Background: Traumatic brain injury (TBI) can result in prolonged post-concussive syndrome and chronic hypoxic-ischemic brain injury (HIBI) sequelae remains therapeutically challenging with the persistence of significant neurological and cognitive impairments. While conventional treatments often provide limited relief, emerging research explores alternative therapeutic interventions, including psychedelic compounds combined with therapeutic interventions.
Objectives: This naturalistic case series examines clinical observations following an integrative, participant-directed iboga-containing microdosing protocol paired with Accelerated Experiential Dynamic Psychotherapy (AEDP) in three individuals with persistent neurologic symptoms after traumatic brain injury (TBI) or hypoxic-ischemic brain injury.
Methods: Three participants completed a 6 week protocol using Tabernanthe iboga root bark biomass (participant-directed titration 0.1–1.0 g/day, 4 days-on/3 days-off). Quantitative qNMR/HPLC analysis (University of Cape Town) demonstrated approximately 3.845% ibogaine content by mass, yielding estimated ibogaine-equivalent exposure of 3.8–38.5 mg/day. All administration utilized whole root bark biomass only. Weekly AEDP psychotherapy and supportive nutraceuticals were provided concurrently.
Patient One: A 43 year-old man with TBI sustained in a motorcycle accident.
Patient Two: A 40-year-old woman with chronic hypoxic brain injury sustained during an avalanche burial event.
Patient Three: A 19 year old woman with TBI sustained in a motor vehicle accident.
Results: All three patients demonstrated progressive neurological recovery over the 6-week microdosing iboga protocol with two of the patients declaring complete symptom remission at a long term follow up assessment.
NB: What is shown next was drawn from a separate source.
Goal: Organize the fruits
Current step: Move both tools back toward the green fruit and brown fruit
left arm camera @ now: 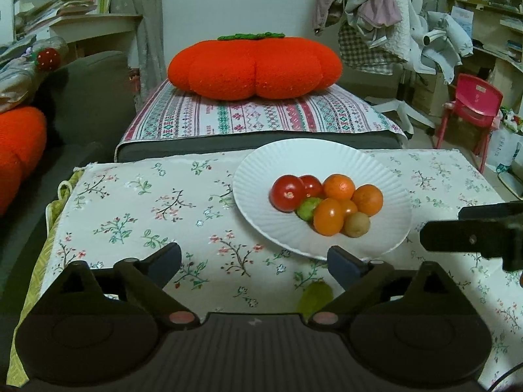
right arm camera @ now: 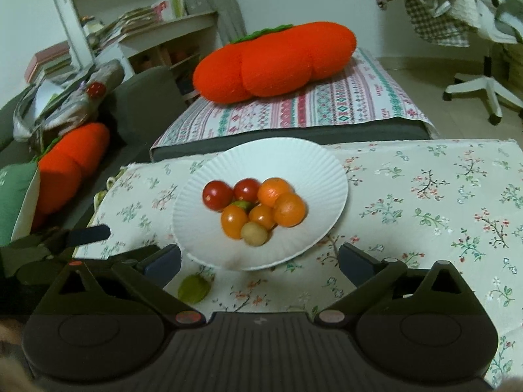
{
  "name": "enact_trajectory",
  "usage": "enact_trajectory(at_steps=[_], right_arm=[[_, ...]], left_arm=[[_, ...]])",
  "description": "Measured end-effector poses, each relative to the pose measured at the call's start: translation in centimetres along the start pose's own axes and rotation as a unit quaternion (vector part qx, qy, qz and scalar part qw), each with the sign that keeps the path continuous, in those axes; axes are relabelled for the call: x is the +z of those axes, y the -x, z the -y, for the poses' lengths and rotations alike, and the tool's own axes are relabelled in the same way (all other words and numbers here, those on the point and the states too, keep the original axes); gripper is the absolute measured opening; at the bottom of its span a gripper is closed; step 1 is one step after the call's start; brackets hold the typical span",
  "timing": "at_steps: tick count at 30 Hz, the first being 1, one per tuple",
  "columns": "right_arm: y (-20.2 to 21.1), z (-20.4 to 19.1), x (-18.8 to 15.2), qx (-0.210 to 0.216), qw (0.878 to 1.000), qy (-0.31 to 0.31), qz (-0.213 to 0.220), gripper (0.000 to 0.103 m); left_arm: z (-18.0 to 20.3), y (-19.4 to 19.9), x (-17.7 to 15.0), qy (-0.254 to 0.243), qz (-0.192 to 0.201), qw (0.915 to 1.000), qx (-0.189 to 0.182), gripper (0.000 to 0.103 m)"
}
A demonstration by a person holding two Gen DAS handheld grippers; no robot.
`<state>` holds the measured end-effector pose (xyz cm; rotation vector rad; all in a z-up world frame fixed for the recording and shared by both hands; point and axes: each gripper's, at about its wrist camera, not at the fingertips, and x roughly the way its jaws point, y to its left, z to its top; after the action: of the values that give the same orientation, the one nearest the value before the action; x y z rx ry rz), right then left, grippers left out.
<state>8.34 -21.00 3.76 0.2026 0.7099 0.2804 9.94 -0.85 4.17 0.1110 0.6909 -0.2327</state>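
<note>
A white ribbed plate (left arm camera: 287, 160) (right arm camera: 294, 163) on the floral tablecloth holds several small fruits: red tomatoes (left arm camera: 287, 192) (right arm camera: 217, 195), orange ones (left arm camera: 339, 187) (right arm camera: 289, 209), a green one (left arm camera: 309, 208) and a tan one (left arm camera: 358, 224) (right arm camera: 254, 234). A loose green fruit (left arm camera: 315, 299) (right arm camera: 193, 289) lies on the cloth in front of the plate. My left gripper (left arm camera: 254, 263) is open and empty, left of the plate's near rim. My right gripper (right arm camera: 260, 261) is open and empty over the plate's near rim.
The other gripper shows at the right edge of the left wrist view (left arm camera: 474, 235) and at the left edge of the right wrist view (right arm camera: 65, 238). An orange pumpkin cushion (left arm camera: 255, 65) lies on a patterned bench behind the table. A sofa (left arm camera: 81, 98) stands left.
</note>
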Motion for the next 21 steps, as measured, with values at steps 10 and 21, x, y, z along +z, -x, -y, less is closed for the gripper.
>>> enact_trajectory(at_steps=[10,21], right_arm=[[-0.4,-0.9,-0.7,-0.003,1.0,0.018,-0.02,0.103],[-0.7,-1.3,-1.1,-0.006,0.999,0.022,-0.031,0.103]], left_arm=[[-0.9,0.4,-0.6,0.027,-0.023,0.9994,-0.003,0.086],[-0.5,1.4,-2.7,0.009,-0.053,0.9985,-0.006,0.086]])
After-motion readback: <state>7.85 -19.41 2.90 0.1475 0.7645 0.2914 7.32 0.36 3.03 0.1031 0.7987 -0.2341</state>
Initial reported symptoms included a constellation of daily headaches, episodic migraines, disequilibrium, irritability, mood swings, fatigue, brain fog, sleep disruptions, and loss of interest in typical life activities. At the conclusion of the protocol, and at long term follow-up visits, patients felt able to discontinue all prescription medications for symptomatic treatment, reporting absence of severe migraine headaches, resolution of brain fog, fatigue, irritability, and stabilized mood, with the ability to return all regular activities with a renewed enthusiasm for life. All patients provided consent to share their significant clinical and therapeutic improvement journey in this publication.
Safety considerations: The microdosing protocol was carefully implemented with rigorous screening to mitigate potential cardiac and neurological risks associated with iboga administration, including medical background screening for potential drug interactions, and past medical history contraindications including heart conditions and/or the concomitant administration of selective serotonin reuptake inhibitors (SSRIs).
Conclusion: This naturalistic case series provides hypothesis-generating observations regarding possible clinical improvement following an integrative iboga-containing intervention paired with psychotherapeutic and supportive care. The findings do not establish causality or iboga-specific efficacy and should be interpreted within the context of multimodal therapeutic exposure and substantial methodological limitations. These preliminary observations suggest that an integrative iboga microdosing protocol, in association with psychotherapeutic and supportive care, may be linked to meaningful improvements in prolonged post-concussive symptoms. As a hypothesis-generating case series, these findings warrant further investigation in controlled trials to establish causality and specificity.